**Task instructions**
Write every line of the material again exactly, with no pictures in the copy.

**Information supplied**
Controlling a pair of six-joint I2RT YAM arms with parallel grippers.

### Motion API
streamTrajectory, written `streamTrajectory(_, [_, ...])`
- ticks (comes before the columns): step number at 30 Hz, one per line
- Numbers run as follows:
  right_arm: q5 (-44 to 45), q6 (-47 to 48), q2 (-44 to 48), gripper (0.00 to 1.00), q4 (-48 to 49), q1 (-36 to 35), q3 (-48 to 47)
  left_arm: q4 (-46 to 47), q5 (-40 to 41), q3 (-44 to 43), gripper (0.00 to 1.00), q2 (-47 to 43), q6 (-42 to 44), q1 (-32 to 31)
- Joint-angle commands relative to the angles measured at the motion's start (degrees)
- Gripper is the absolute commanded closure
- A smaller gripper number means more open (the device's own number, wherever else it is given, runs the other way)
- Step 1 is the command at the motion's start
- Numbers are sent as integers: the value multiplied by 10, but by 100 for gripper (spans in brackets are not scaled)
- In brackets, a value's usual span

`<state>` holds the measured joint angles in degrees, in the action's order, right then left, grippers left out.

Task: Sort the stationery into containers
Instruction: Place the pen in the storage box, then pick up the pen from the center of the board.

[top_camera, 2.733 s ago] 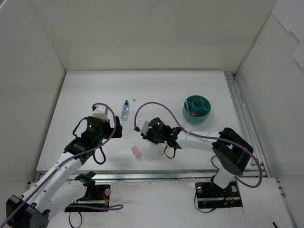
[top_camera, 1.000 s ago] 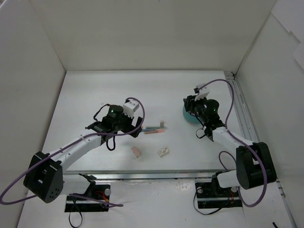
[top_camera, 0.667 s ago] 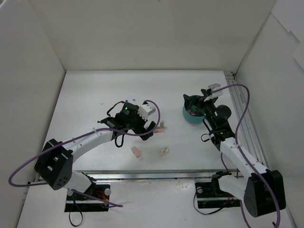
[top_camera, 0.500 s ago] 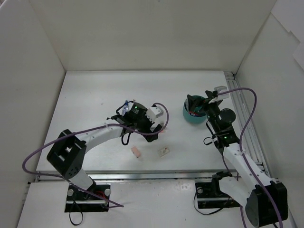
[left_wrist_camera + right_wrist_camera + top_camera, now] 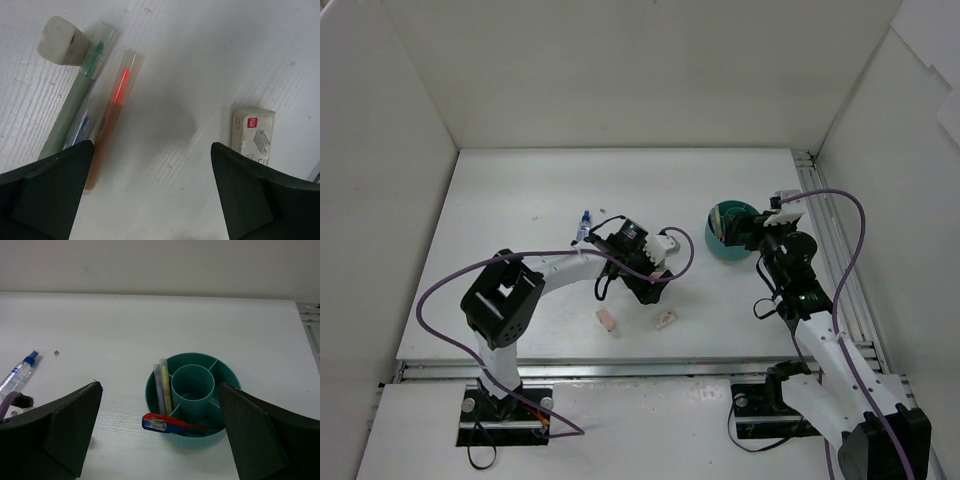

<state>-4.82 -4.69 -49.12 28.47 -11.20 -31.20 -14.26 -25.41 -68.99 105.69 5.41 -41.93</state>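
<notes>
The teal bowl (image 5: 210,440) (image 5: 720,245) holds a yellow and a lilac stick (image 5: 164,382) in its left compartment. A red pen and a blue pen (image 5: 172,424) lie across its near rim. My right gripper (image 5: 159,387) (image 5: 752,235) hangs open beside and above the bowl, holding nothing. My left gripper (image 5: 151,165) (image 5: 655,272) is open low over the table. A red pen (image 5: 112,120), a green pen (image 5: 75,100) and a white eraser (image 5: 60,34) lie by its left finger. A small white box (image 5: 252,131) lies by its right finger.
A clear blue-capped bottle (image 5: 584,226) (image 5: 17,372) lies left of the left arm. A pink eraser (image 5: 608,320) and the white box (image 5: 666,320) lie near the table's front edge. White walls stand round the table, and a metal rail (image 5: 820,215) runs along its right side.
My right gripper opened over the bowl and drew back to the right. The left arm swung right and now sits over the pens in the middle.
</notes>
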Motion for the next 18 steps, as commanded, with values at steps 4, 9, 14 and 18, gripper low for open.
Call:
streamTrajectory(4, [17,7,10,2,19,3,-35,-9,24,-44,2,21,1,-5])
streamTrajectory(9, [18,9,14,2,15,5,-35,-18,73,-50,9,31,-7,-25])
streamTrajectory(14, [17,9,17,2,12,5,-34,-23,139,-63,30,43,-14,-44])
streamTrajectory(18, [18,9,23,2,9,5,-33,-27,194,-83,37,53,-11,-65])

**Answer to this exercise**
Controlling a pair of six-joint I2RT YAM arms with parallel grippers.

### Motion API
streamTrajectory, written `streamTrajectory(_, [_, ...])`
- ticks (comes before the columns): step number at 30 Hz, one per line
- Numbers run as follows:
  right_arm: q5 (-44 to 45), q6 (-47 to 48), q2 (-44 to 48), gripper (0.00 to 1.00), q4 (-48 to 49), q1 (-36 to 35), q3 (-48 to 47)
  left_arm: q4 (-46 to 47), q5 (-40 to 41), q3 (-44 to 43), gripper (0.00 to 1.00), q2 (-47 to 43), q6 (-42 to 44), q1 (-32 to 31)
- Joint-angle commands relative to the angles measured at the motion's start (degrees)
- Gripper is the absolute commanded closure
- A smaller gripper number means more open (the device's own number, wherever else it is given, runs the other way)
- Step 1 is the command at the motion's start
- Numbers are sent as integers: the value multiplied by 10, but by 100 for gripper (spans in brackets are not scaled)
- In brackets, a value's usual span

`<state>` holds the measured joint angles in degrees, in the action's order, right then left, grippers left out.

Task: Sort the stationery into containers
Instruction: Place the pen in the storage box, then pick up the pen from the center of the board.

[top_camera, 2.733 s ago] 
[top_camera, 1.000 s ago] 
[top_camera, 0.667 s ago] 
[top_camera, 0.500 s ago] 
[left_wrist_camera + right_wrist_camera + top_camera, now] 

<state>-4.82 -4.69 -49.12 28.47 -11.20 -31.20 -14.26 -25.41 -68.99 105.69 5.41 -41.93</state>
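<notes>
The teal bowl (image 5: 210,440) (image 5: 720,245) holds a yellow and a lilac stick (image 5: 164,382) in its left compartment. A red pen and a blue pen (image 5: 172,424) lie across its near rim. My right gripper (image 5: 159,387) (image 5: 752,235) hangs open beside and above the bowl, holding nothing. My left gripper (image 5: 151,165) (image 5: 655,272) is open low over the table. A red pen (image 5: 112,120), a green pen (image 5: 75,100) and a white eraser (image 5: 60,34) lie by its left finger. A small white box (image 5: 252,131) lies by its right finger.
A clear blue-capped bottle (image 5: 584,226) (image 5: 17,372) lies left of the left arm. A pink eraser (image 5: 608,320) and the white box (image 5: 666,320) lie near the table's front edge. White walls stand round the table, and a metal rail (image 5: 820,215) runs along its right side.
My right gripper opened over the bowl and drew back to the right. The left arm swung right and now sits over the pens in the middle.
</notes>
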Motion for the next 18 steps, as commanded, with values at steps 4, 9, 14 and 18, gripper low for open.
Call:
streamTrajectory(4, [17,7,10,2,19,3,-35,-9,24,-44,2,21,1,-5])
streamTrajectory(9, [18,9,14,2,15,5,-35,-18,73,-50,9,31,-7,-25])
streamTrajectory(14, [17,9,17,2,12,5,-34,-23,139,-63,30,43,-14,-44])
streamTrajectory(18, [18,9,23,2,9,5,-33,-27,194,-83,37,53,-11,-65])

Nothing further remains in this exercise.